Pero cuanto mayor sea la importancia de una decisión sustentada por un modelo de inteligencia artificial, mayor será la necesidad de demostrar que su funcionamiento es adecuado.

Por eso, uno de los conceptos fundamentales para las autoridades regulatorias es el contexto de uso.

No basta con afirmar que un algoritmo funciona.
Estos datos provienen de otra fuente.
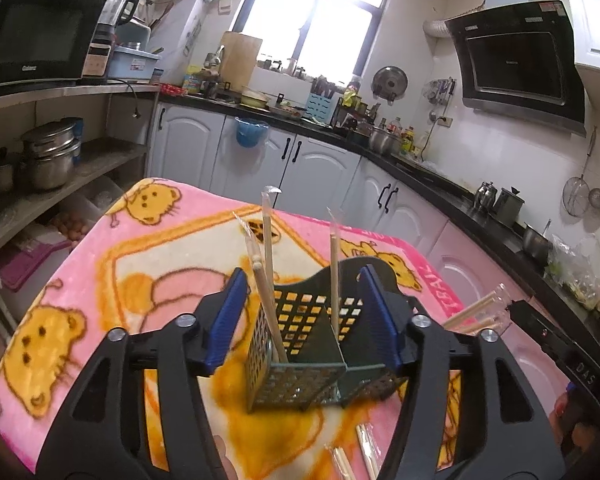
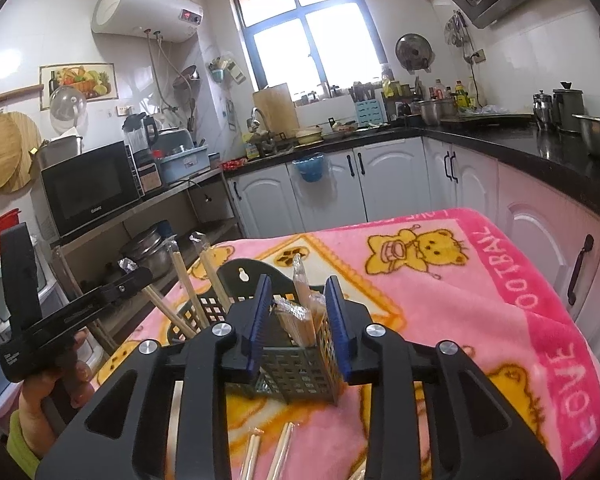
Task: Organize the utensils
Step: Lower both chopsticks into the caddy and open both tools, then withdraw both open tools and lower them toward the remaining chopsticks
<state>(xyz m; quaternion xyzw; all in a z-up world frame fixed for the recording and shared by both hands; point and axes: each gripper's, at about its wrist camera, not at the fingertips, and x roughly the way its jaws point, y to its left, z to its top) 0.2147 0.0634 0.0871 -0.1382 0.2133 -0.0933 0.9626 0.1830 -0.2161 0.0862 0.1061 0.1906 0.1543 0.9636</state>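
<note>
A dark green perforated utensil holder [image 1: 300, 344] stands on a pink cartoon blanket [image 1: 100, 264]. My left gripper [image 1: 306, 320] is open, with a blue pad on each side of the holder. Between the pads, wrapped chopsticks [image 1: 266, 272] stand upright in the holder, untouched. In the right wrist view my right gripper [image 2: 298, 324] is open around the holder's near compartment [image 2: 300, 372]. A bundle of wrapped sticks [image 2: 294, 320] stands in that compartment, free of the pads. More wrapped chopsticks [image 2: 188, 288] lean in the far compartment. A hand holds the left gripper's body [image 2: 72, 312] at the left.
Loose wrapped chopsticks [image 2: 268, 452] lie on the blanket in front of the holder. White cabinets [image 2: 380, 184] under a black counter [image 2: 540, 144] run behind and to the right. At the left, shelves carry a microwave [image 2: 92, 188] and steel pots [image 1: 52, 156].
</note>
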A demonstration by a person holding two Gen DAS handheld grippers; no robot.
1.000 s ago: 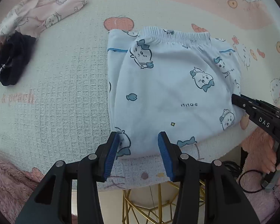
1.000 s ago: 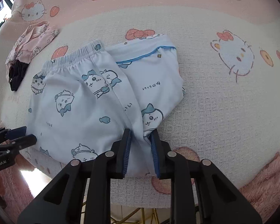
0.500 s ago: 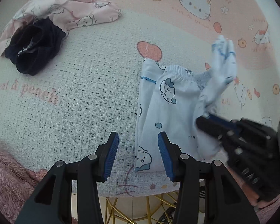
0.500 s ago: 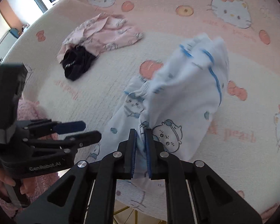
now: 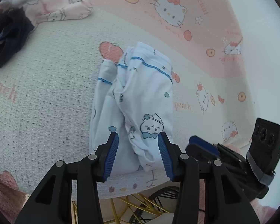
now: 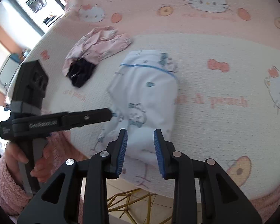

Es necesario determinar para qué se utiliza, con qué datos, sobre qué población y con qué nivel de riesgo.

La IA también llega a la fabricación

El desarrollo de medicamentos no termina en la investigación clínica.

También es necesario establecer procesos capaces de fabricar un producto de manera controlada y consistente.

La inteligencia artificial puede tener aplicaciones relacionadas con el análisis de datos de producción, la monitorización de determinados parámetros o la identificación de tendencias dentro de los procesos de fabricación.

Esto puede ser especialmente relevante en sistemas productivos complejos, aunque cualquier herramienta utilizada debe estar adecuadamente evaluada para el propósito concreto que pretende cumplir.

El gran reto: modelos y datos fiables

La capacidad de analizar más datos o hacerlo con mayor rapidez no convierte automáticamente un sistema de inteligencia artificial en una herramienta válida.

Los datos pueden contener sesgos, no representar adecuadamente a todas las poblaciones o cambiar con el tiempo. Un modelo también puede comportarse de manera diferente cuando se utiliza fuera del entorno en el que fue desarrollado.

Por eso FDA y EMA destacan aspectos como:

  • calidad y gobernanza de los datos;
  • definición clara del contexto de uso;
  • enfoque basado en el riesgo;
  • evaluación del rendimiento del modelo;
  • documentación y trazabilidad;
  • supervisión a lo largo de todo su ciclo de vida.

La idea es especialmente importante en un ámbito como la salud: utilizar inteligencia artificial no reduce la necesidad de rigor científico.

El futuro de la IA en el desarrollo de medicamentos

La inteligencia artificial en el desarrollo de medicamentos puede aportar nuevas herramientas a la investigación biomédica y farmacéutica, pero su valor dependerá de la capacidad para integrarla correctamente dentro de los procesos científicos.

Algoritmos, datos, bioanálisis, conocimiento clínico, fabricación y regulación tendrán que avanzar de forma coordinada.

Por eso, el futuro de la inteligencia artificial en el desarrollo de medicamentos será necesariamente multidisciplinar.

En Qube Technology Park, ciencia, tecnología y empresa comparten un mismo ecosistema Life Sciences, creando un entorno donde diferentes capacidades pueden encontrarse para impulsar nuevos proyectos de innovación en salud.